Bernardo Bellotto nacque a Venezia nel 1721 da un famiglia borghese di tradizioni pittoriche. Lo zio, Antonio Canale, detto il Canaletto, insegnò al Bellotto il mestiere di pittore. Il Bellotto assunse anche egli il soprannone dello zio, ed assimilò la capacità di dipingere le vedute delle città.
Bernardo, in viaggio verso San Pietroburgo, dove avrebbe dovuto dirigersi, si fermò invece a Varsavia, dove rimase per sempre.
L'allora Re della Polonia, Stanislao Augusto Poniatowski, salito al trono nel 1764, lo fece divenire pittore di corte del Re nel 1768. Il Re commissionò al Bellotto dipinti per decorare le sale del castello di Ujazdow. Queste opere non si sono conservate purtroppo.

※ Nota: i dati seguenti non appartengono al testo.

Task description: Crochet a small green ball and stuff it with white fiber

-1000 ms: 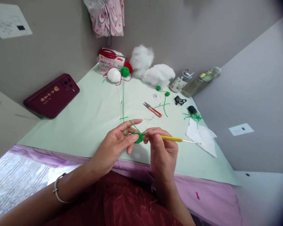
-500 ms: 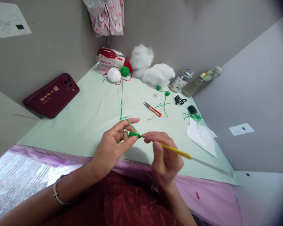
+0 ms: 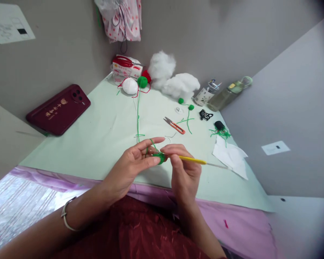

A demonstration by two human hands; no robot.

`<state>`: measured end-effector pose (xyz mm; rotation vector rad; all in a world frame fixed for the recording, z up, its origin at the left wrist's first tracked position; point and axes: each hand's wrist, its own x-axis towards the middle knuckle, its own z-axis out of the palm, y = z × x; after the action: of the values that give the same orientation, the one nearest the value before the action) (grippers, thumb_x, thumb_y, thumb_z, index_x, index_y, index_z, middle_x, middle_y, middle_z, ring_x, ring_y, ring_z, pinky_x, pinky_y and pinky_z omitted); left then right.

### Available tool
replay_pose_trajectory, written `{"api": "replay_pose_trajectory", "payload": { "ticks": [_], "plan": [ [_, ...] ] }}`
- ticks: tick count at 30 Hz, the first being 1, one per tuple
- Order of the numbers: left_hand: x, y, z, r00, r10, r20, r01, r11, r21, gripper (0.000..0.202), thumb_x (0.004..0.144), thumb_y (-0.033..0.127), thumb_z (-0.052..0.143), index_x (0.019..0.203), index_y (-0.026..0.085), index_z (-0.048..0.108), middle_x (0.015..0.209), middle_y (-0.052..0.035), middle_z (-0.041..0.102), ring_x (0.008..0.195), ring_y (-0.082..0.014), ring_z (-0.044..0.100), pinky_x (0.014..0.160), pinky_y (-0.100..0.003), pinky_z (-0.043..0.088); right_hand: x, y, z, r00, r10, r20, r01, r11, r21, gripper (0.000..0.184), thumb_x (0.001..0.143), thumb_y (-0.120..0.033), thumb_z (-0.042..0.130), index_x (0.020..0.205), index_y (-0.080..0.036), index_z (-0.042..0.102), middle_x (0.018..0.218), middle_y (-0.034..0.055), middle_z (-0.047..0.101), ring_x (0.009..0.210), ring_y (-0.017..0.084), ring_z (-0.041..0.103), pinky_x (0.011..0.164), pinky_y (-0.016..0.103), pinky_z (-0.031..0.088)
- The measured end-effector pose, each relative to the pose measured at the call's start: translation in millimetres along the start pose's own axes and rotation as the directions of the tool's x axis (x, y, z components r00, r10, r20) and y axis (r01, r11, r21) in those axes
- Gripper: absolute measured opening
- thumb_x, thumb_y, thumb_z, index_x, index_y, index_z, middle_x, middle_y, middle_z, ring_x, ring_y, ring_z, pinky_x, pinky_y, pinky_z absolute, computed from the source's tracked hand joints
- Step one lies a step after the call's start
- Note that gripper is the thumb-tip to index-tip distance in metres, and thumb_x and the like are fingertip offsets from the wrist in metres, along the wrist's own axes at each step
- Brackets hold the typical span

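My left hand [image 3: 132, 162] pinches a small green crochet piece [image 3: 160, 157] between thumb and fingers. Green yarn loops over its raised index finger and runs back across the table to a green yarn ball [image 3: 142, 82]. Closed round a yellow-handled crochet hook [image 3: 192, 159] is my right hand [image 3: 185, 172]. The hook's tip meets the upper edge of the green piece, where the fingers partly hide it. Its thin metal rear end points right over the table.
Orange thread snips [image 3: 174, 125] lie beyond my hands. Farther back are a white yarn ball [image 3: 130, 86], white stuffing [image 3: 180, 84], a pen cup [image 3: 204, 96] and a bottle [image 3: 226, 94]. A maroon phone [image 3: 58, 109] leans at left; white paper [image 3: 229, 154] lies at right.
My right hand has shifted slightly left, and the hook has turned nearer to level. The green piece has moved a little right and now shows more of its face.
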<state>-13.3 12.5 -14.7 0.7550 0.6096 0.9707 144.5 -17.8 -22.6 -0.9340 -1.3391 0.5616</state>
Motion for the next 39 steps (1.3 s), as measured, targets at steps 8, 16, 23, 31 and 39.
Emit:
{"api": "replay_pose_trajectory", "payload": {
  "ticks": [8, 16, 23, 31, 39],
  "plan": [
    [4, -3, -1.1, 0.994, -0.112, 0.018, 0.113, 0.992, -0.060, 0.046, 0.082, 0.028, 0.088, 0.127, 0.022, 0.078, 0.078, 0.0022, 0.061, 0.065, -0.0075, 0.044, 0.063, -0.020, 0.039, -13, 1, 3, 0.937, -0.340, 0.082, 0.339, 0.828, -0.446, 0.034, 0.097, -0.009, 0.066, 0.120, -0.030, 0.077, 0.106, 0.0066, 0.075, 0.093, 0.020, 0.071, 0.074, 0.036, 0.060],
    [2, 1, 0.4, 1.000, 0.001, -0.010, -0.001, 0.999, 0.043, 0.035, 0.082, 0.025, 0.087, 0.117, 0.027, 0.083, 0.083, 0.0008, 0.064, 0.076, -0.0108, 0.052, 0.068, -0.021, 0.041, -1, -2, 0, 0.997, 0.076, -0.021, -0.075, 0.997, 0.031, 0.017, 0.101, -0.024, 0.063, 0.096, -0.025, 0.079, 0.088, 0.0029, 0.073, 0.076, 0.016, 0.064, 0.068, 0.032, 0.054],
    [-4, 0, -0.6, 0.998, 0.055, 0.014, -0.056, 0.983, 0.177, 0.026, 0.092, 0.031, 0.077, 0.117, 0.029, 0.082, 0.095, -0.0012, 0.067, 0.083, -0.0140, 0.054, 0.076, -0.026, 0.044, 2, 1, -4, 0.980, 0.196, -0.037, -0.188, 0.969, 0.159, 0.017, 0.101, -0.030, 0.065, 0.093, -0.022, 0.078, 0.085, 0.0034, 0.074, 0.070, 0.014, 0.064, 0.065, 0.029, 0.055],
    [-3, 3, -2.2, 0.997, 0.079, -0.019, -0.072, 0.966, 0.247, 0.032, 0.086, 0.030, 0.082, 0.118, 0.030, 0.082, 0.095, -0.0019, 0.065, 0.094, -0.0172, 0.058, 0.084, -0.028, 0.045, 4, -5, -5, 0.983, 0.180, -0.024, -0.174, 0.972, 0.160, 0.024, 0.106, -0.029, 0.056, 0.093, -0.021, 0.075, 0.087, 0.0039, 0.073, 0.072, 0.014, 0.066, 0.067, 0.031, 0.057],
    [-6, 3, 3.9, 0.948, 0.312, -0.061, -0.242, 0.833, 0.498, 0.031, 0.087, 0.020, 0.078, 0.116, 0.027, 0.082, 0.088, 0.0000, 0.066, 0.084, -0.0162, 0.057, 0.091, -0.031, 0.046, -6, -11, -7, 0.966, -0.223, 0.128, 0.253, 0.912, -0.323, 0.025, 0.102, -0.010, 0.054, 0.112, -0.024, 0.072, 0.096, 0.0051, 0.076, 0.086, 0.018, 0.070, 0.075, 0.036, 0.059]
  ]
}}
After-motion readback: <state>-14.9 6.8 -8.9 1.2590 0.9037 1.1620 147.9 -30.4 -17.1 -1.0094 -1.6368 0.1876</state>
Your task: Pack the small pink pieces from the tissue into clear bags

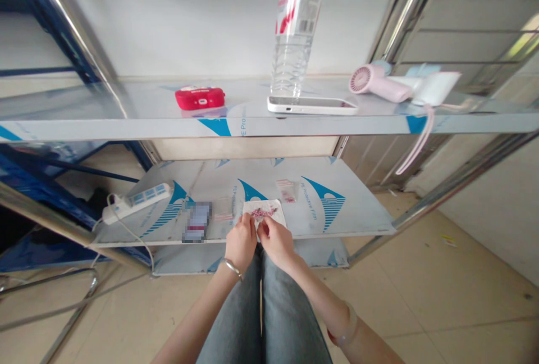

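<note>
My left hand (241, 240) and my right hand (274, 240) are close together at the front edge of the lower shelf, fingertips nearly touching. Both have fingers pinched closed; whatever sits between them is too small to make out. Just beyond the fingertips, a string of small red and white beads (265, 212) lies on a white sheet (278, 218). A small clear zip bag (287, 191) with reddish bits in it lies behind the sheet to the right. Left of the sheet is another clear zip bag (223, 209), its contents unclear.
A phone (197, 222) and a white power strip (137, 203) with a cable lie left on the lower shelf (353, 206). The upper shelf (160, 128) holds a red case (200, 98), a water bottle (295, 38), a white-edged phone (311, 107) and a pink handheld fan (379, 82).
</note>
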A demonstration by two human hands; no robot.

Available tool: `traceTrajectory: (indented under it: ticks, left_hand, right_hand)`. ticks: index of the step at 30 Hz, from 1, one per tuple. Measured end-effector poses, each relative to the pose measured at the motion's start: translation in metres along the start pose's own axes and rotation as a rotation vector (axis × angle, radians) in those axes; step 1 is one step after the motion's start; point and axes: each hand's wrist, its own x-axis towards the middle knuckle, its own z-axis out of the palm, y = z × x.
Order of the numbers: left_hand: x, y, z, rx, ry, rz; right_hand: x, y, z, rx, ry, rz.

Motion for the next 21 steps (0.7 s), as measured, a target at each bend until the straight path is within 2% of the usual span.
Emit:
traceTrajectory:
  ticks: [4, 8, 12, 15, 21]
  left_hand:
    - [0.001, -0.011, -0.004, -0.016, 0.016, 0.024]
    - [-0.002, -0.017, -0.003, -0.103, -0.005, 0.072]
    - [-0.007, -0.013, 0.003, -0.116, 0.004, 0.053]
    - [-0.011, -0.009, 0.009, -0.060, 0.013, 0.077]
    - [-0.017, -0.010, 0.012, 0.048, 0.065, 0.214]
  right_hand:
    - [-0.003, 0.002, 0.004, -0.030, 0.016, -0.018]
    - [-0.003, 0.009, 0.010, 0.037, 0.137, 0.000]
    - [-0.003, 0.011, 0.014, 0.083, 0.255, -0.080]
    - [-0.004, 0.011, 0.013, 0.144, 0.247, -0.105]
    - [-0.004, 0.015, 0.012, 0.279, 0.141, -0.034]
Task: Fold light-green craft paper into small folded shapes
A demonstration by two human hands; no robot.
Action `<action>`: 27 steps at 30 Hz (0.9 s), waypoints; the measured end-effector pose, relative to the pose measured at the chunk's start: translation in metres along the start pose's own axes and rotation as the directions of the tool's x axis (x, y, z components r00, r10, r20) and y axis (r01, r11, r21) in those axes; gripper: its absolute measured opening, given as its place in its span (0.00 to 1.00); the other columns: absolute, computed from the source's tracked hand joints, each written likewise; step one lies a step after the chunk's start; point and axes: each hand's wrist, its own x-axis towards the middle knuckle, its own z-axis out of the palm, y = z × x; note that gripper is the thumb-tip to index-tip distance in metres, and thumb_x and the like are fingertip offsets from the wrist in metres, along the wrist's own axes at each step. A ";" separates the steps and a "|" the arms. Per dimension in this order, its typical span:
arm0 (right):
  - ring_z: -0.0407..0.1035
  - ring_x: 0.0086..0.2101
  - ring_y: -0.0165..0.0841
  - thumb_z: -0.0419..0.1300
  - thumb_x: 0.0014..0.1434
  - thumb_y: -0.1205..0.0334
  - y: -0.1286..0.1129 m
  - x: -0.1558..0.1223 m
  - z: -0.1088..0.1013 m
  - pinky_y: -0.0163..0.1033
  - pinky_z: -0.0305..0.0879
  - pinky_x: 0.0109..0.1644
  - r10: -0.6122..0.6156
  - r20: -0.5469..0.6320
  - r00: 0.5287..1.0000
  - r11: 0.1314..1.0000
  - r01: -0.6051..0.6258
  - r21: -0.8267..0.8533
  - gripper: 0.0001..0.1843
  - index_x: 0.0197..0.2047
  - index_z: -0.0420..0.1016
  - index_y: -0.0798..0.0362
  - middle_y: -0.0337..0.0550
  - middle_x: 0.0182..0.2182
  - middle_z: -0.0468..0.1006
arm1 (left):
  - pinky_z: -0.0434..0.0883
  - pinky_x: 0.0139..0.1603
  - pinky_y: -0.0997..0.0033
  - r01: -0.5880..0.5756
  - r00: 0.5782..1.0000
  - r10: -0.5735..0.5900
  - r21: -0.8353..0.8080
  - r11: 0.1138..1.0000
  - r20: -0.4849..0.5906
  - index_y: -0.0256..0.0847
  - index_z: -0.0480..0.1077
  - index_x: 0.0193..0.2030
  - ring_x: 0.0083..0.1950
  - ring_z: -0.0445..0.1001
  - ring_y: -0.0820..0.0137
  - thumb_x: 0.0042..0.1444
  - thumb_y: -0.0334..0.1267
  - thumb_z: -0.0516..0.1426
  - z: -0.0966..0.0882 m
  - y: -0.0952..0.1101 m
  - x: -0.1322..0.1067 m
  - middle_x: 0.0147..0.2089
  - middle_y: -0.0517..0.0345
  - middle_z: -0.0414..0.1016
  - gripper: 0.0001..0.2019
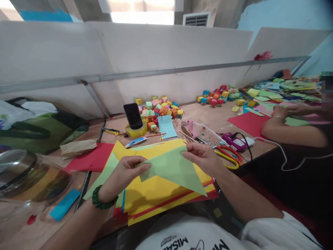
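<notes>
Between my two hands is a light green sheet of paper (pixel 170 163), folded over on a slant. My left hand (pixel 127 173), with a green bead bracelet (pixel 102 198) at the wrist, pinches the sheet's left end between thumb and fingers. At the upper right corner my right hand (pixel 201 156) grips the same sheet. Under it lies a stack of yellow paper (pixel 145 194), with red, blue and green edges showing. Right of my right hand are scissors with orange and yellow handles (pixel 229 156).
A phone (pixel 133 116) leans on a tape roll (pixel 137 130), beside a pile of paper cubes (pixel 156 109). A glass teapot (pixel 28 177) stands at left, near a green bag (pixel 44 128). A purple power strip (pixel 235 141) lies at right, near a co-worker's arm (pixel 291 130).
</notes>
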 end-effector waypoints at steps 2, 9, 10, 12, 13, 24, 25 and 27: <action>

Bellotto, con l'aiuto del figlio Lorenzo, dipinse un CICLO COMPLETO DI 26 VEDUTE DI VARSAVIA, che poi vennero sistemate nel castello di Varsavia nella Sala del Canaletto (proprio a lui dedicata).
La realizzazione fu lunga e laboriosa: Canaletto si servì della camera oscura: con essa veniva riflessa l'immagine da dipingere su un vetro su quale era appoggiato una carta trasparente, sulla quale veniva a sua volta fissata l'immagine, la quale poi veniva trasferita su tela.
L'immagine era presa da più punti di vista ed arricchita di particolari, per cui è impossibile sapere da quale punto venne fatto il dipinto.
Le vedute di Canaletto furono realizzate con precisione, accuratezza e passione documentaristica. Questo permise, dopo la seconda guerra mondiale, ad artisti ed architetti, la ricostruzione della città sulla base dei suoi dipinti.
L'aspetto dell'odierna Varsavia deve molto al maestro veneziano che scelse questa città e la Polonia come sua patria d'adozione. Qui, infatti, egli morì nel novembre 1780, e venne sepolto nella chiesa dei Cappuccini in via Miodowa.
Imponente è la Veduta di Varsavia ripresa dalla riva del quartiere di Praha. Bellissimo il panorama della città con il palazzo Reale, le chiese, i palazzi e la Wisła.